EXERCISE INSTRUCTIONS: The required result is every line of the records that includes "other".

[Opening DATA TO EXAMINE section]

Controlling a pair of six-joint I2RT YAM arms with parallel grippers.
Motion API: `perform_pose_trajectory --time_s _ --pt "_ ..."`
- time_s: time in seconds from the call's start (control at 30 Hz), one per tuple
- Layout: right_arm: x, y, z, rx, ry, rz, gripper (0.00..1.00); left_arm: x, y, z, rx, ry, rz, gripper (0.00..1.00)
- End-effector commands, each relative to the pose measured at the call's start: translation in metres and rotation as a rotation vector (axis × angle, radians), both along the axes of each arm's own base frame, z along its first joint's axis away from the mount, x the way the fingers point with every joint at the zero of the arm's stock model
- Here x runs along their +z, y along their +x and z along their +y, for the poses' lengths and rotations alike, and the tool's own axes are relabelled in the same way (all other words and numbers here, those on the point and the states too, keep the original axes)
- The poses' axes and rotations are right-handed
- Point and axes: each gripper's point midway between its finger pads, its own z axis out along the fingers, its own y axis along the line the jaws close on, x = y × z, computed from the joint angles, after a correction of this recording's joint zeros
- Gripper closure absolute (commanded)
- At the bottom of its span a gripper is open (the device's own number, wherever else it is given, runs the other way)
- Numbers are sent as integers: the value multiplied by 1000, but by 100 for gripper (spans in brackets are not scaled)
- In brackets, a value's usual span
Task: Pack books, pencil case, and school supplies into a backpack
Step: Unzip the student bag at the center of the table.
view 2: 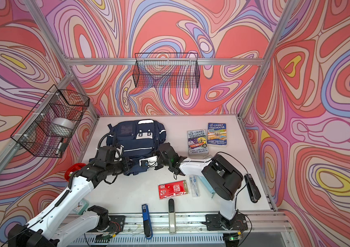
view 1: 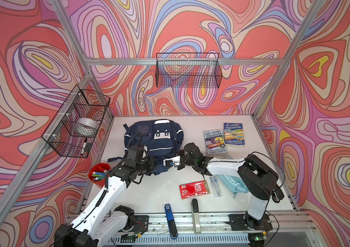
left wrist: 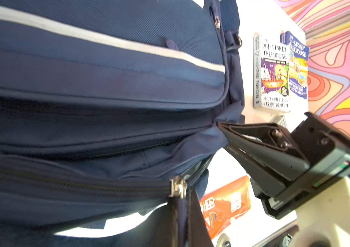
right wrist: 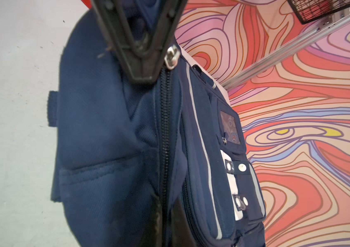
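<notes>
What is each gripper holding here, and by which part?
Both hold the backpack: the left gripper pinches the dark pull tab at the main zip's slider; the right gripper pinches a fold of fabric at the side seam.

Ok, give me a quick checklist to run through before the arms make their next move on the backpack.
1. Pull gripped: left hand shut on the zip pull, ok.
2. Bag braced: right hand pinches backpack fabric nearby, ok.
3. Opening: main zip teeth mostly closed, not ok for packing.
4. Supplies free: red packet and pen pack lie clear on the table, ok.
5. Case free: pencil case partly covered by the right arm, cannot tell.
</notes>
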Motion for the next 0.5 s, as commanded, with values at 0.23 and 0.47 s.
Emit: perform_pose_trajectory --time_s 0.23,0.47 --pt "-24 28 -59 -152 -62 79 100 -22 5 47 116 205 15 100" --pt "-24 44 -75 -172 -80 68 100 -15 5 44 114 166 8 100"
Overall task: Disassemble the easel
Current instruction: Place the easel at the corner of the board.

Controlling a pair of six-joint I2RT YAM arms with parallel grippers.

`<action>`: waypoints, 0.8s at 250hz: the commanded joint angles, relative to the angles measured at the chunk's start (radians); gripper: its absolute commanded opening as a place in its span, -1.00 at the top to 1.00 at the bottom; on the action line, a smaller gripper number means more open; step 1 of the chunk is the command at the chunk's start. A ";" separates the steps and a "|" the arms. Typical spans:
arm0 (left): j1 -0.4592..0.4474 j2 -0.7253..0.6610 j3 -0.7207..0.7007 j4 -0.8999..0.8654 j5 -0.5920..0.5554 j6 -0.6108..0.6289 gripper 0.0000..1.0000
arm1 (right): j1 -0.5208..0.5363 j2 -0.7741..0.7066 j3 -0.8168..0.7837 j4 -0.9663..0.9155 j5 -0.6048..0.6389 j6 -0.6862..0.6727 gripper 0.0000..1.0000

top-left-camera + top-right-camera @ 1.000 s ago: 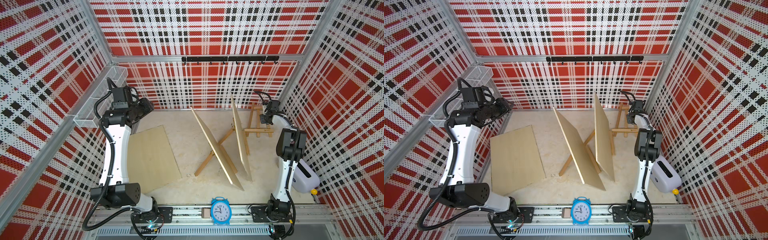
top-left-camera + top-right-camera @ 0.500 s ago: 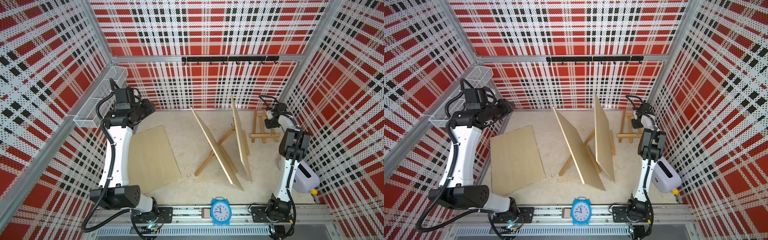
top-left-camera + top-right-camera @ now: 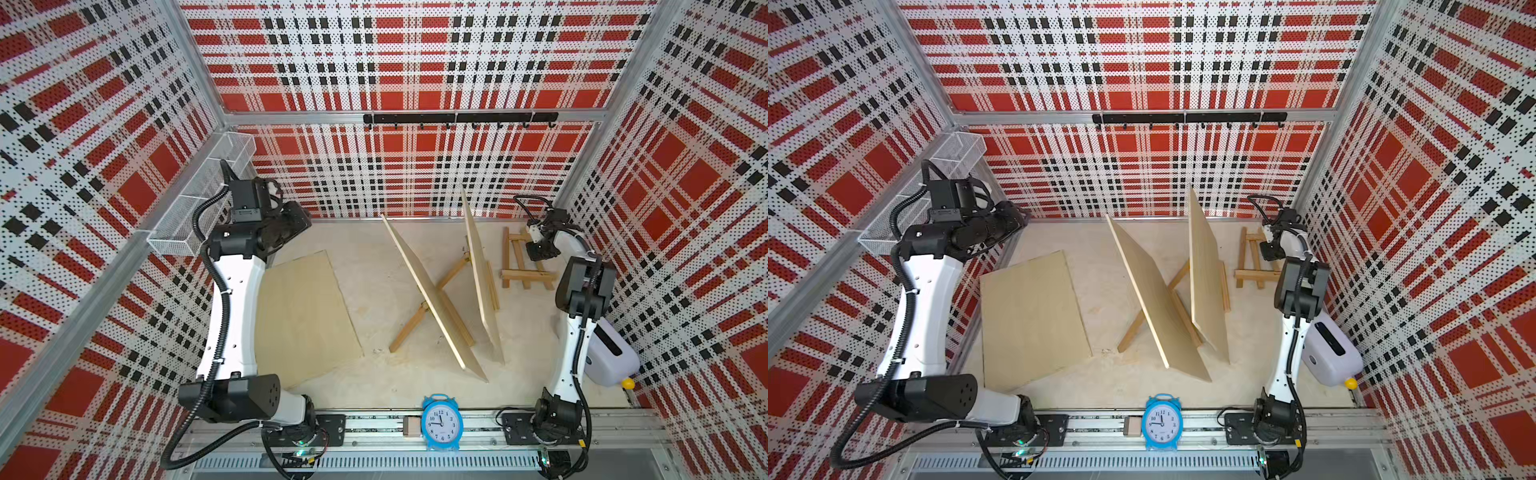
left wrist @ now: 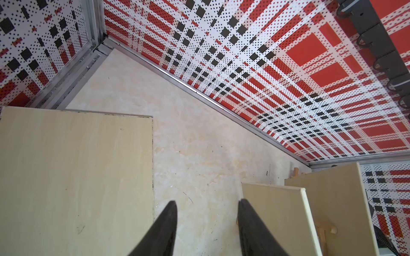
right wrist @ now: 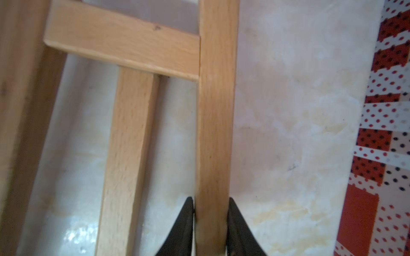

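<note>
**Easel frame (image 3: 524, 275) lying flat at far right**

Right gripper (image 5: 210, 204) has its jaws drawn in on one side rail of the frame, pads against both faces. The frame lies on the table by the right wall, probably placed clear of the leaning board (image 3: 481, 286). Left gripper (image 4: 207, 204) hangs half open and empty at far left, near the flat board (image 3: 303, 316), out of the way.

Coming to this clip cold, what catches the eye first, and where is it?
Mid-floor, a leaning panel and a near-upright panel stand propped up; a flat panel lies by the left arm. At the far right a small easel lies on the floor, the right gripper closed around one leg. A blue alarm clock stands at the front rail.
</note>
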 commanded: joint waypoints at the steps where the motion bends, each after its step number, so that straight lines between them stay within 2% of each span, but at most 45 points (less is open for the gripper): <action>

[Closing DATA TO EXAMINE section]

RESPONSE TO THIS EXERCISE:
- Here x runs along their +z, y along their +x and z along their +y, for the poses' lengths and rotations alike, and the tool's own axes are relabelled in the same way (all other words and numbers here, those on the point and the states too, keep the original axes)
- At the bottom of its span a gripper is open (the device's own number, wherever else it is given, runs the other way)

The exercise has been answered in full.